11 In their own words

My Career Path

1.  How did you get started in this job?

My dad worked in industrial controls and I went to work for an HVAC/R (heating ventilation air conditioning & refrigeration) wholesaler. That job got my foot in the door and let me get a job as a refrigeration apprentice. I completed my apprenticeship, got my ticket and I've had steady work ever since. The Canadian refrigeration ticket is recognized around the world. I've known of nine guys in Victoria alone who have taken jobs in the Cayman Islands, Australia and the U.S. Canadian refrigeration mechanics are very sought after. Check out There are lots of openings.

2.  If you knew then what you know now about the job, would you have done anything differently?

No, I've always got work with good pay and I haven't had to do a resume in 22 years.

3.  What would you say to someone starting out in this career today?

I strongly recommend taking the pre-apprenticeship program. You used to have to be born or married into this industry because apprentices needed so much hand-holding. Now the pre-apprenticeship program gives you something to offer your first employer. Anyone starting out will also need good high school math skills. Unless you have solid trigonometry and algebra, you'll struggle with the pre-apprenticeship. The work is also feast or famine, so you have to be ready to work hard when the work is available.

4.  Where do you see yourself going with this job in the future?

I plan to stay with Tirling Refrigeration for a long while. Everyone loves working here because we all work as a team. We all understand that good work means better referrals and a better company. Getting people on the same page is hard but it's what makes everything work.
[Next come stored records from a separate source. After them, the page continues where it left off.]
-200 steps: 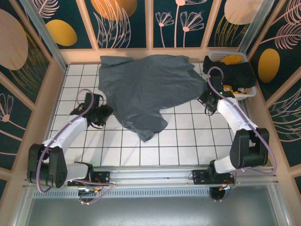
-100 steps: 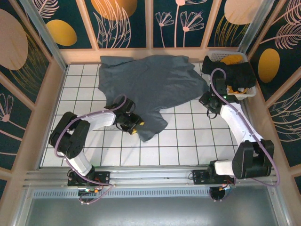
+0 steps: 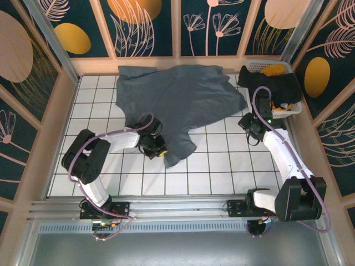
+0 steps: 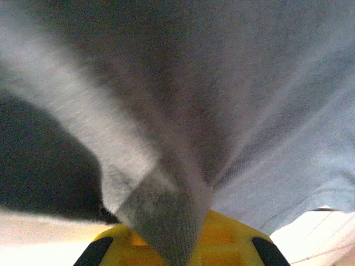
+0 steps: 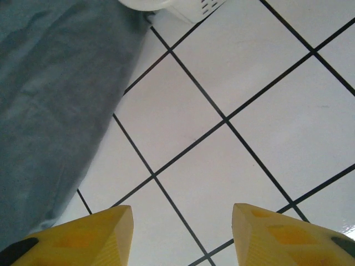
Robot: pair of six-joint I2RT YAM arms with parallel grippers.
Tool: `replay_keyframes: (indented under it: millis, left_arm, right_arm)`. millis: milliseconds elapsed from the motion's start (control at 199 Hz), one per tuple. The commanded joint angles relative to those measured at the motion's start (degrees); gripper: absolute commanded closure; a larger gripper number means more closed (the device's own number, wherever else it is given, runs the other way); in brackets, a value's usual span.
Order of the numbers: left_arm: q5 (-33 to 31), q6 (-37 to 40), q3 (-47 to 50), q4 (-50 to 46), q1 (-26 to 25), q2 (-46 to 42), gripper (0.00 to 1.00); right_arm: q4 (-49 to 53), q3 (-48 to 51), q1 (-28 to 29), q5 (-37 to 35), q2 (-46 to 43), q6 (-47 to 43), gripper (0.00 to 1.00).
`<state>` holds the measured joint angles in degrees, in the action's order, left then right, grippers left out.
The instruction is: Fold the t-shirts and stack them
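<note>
Left gripper (image 3: 157, 148) low over the white tiled table (image 3: 222, 166), left of centre, at the near left edge of the blue-grey shirt (image 3: 177, 100). Pinched shut on that shirt. From the left wrist, a thick fold of grey cloth (image 4: 222, 111) running down into the gripper (image 4: 175, 244) between the yellow fingers (image 4: 227, 233), draped close over the lens and blurred, with a dark shadow under it at left.

Shirt itself spread rumpled and unfolded over the far middle of the table, its far edge along the back wall and a narrower tongue reaching toward the centre, ending just right of the left gripper. Bare tiles on either side and in front.

Right gripper (image 3: 252, 128) further right, just off the shirt's right edge. Jaws parted and holding nothing. From the right wrist, two yellow fingers (image 5: 100, 233) wide apart around the gripper's gap (image 5: 183, 233), bare tile (image 5: 222, 138) between them, the shirt's edge (image 5: 50, 100) at left and a corner of the basket (image 5: 188, 8) at top.

White basket (image 3: 294, 108) at the far right corner, close behind the right gripper. Black shirt (image 3: 272, 86) heaped in it and spilling over its left rim, yellow shirt (image 3: 273, 70) showing at the far end.
</note>
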<state>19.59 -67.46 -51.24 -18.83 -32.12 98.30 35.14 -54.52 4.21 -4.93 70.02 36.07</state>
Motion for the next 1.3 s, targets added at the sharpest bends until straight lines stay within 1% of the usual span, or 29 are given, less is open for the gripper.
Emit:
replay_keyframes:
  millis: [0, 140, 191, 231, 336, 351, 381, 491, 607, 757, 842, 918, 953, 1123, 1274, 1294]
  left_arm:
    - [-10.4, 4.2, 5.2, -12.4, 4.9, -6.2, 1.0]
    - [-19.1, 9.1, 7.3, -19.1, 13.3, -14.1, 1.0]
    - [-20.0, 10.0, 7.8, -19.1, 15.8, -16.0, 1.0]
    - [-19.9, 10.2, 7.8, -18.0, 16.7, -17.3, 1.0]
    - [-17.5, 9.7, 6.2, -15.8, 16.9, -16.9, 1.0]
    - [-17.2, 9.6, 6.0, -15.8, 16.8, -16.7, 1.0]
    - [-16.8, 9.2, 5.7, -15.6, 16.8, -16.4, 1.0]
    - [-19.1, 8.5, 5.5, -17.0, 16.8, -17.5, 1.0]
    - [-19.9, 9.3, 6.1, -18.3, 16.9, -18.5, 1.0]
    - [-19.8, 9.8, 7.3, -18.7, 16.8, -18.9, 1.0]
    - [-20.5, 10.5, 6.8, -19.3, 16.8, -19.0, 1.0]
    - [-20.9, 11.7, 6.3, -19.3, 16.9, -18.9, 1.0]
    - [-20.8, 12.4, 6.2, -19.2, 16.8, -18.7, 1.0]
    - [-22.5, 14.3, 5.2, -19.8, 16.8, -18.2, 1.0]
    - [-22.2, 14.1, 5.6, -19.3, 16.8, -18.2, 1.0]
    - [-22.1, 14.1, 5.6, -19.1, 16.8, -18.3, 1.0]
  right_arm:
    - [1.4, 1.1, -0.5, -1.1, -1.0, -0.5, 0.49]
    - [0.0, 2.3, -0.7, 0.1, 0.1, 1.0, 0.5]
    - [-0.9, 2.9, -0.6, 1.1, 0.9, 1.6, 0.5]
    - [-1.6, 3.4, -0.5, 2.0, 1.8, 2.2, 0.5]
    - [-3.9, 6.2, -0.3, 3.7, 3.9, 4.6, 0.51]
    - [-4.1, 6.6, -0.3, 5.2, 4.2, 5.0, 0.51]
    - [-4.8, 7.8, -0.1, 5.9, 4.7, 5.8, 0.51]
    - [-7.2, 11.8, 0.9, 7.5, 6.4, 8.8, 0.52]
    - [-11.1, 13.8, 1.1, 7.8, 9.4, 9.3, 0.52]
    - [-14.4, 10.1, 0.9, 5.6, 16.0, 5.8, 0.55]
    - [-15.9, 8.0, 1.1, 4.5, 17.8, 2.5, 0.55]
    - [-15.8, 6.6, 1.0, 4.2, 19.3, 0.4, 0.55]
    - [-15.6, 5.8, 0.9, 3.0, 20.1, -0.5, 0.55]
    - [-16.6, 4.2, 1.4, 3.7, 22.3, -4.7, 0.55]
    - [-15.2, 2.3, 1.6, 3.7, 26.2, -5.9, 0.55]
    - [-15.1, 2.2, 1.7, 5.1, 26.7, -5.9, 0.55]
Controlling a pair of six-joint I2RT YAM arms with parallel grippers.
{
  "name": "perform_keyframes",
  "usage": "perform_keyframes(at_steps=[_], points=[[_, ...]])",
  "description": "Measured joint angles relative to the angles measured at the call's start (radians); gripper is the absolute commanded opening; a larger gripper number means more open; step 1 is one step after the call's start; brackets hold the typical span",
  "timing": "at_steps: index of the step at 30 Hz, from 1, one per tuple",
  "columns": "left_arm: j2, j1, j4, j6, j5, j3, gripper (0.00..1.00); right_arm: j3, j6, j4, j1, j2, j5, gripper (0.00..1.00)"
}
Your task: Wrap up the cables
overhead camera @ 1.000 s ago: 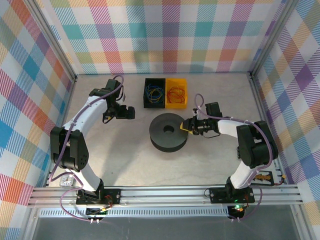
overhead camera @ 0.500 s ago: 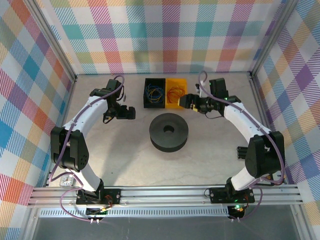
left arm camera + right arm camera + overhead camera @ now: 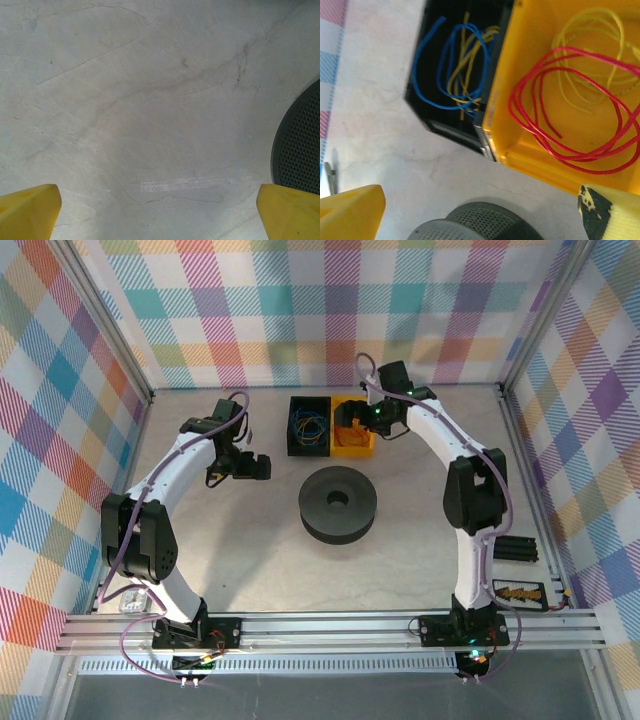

5.  What are some of the main forces of change in the industry right now? How will those changes affect you?

Americans are buying up many Canadian HVAC companies and pulling talent into the U.S. I also see prices being pushed down as start-up companies give low job quotes, but eventually they go bankrupt. There is a need for better business training for trades people who start their own companies.

A typical workday

8:00 am Tirling Refrigeration Shop, Victoria, B.C.- Pick up work orders for the day and organize jobs.
9:00 am Arrive at a restaurant and repair an ice machine that has broken down.
10:30 am Inspect a walk-in cooler at a hotel and determine that it has a faulty TX valve. I replace the valve, make a note of the part needed and time required to do the repair and put this with the work order.
12:00 pm Grab lunch on the road between jobs.
1:00 pm Inspect a gas heating unit that has failed and determine that it is a faulty ventor motor. I pick up a replacement and install it.
3:00 pm Drop by a commercial building to look at a heat pump that needs to be repaired tomorrow. Figure out what parts will be needed.
4:00 pm Return to the shop and turn in all completed paper work, including packing slips for parts used and hours to be billed for each job.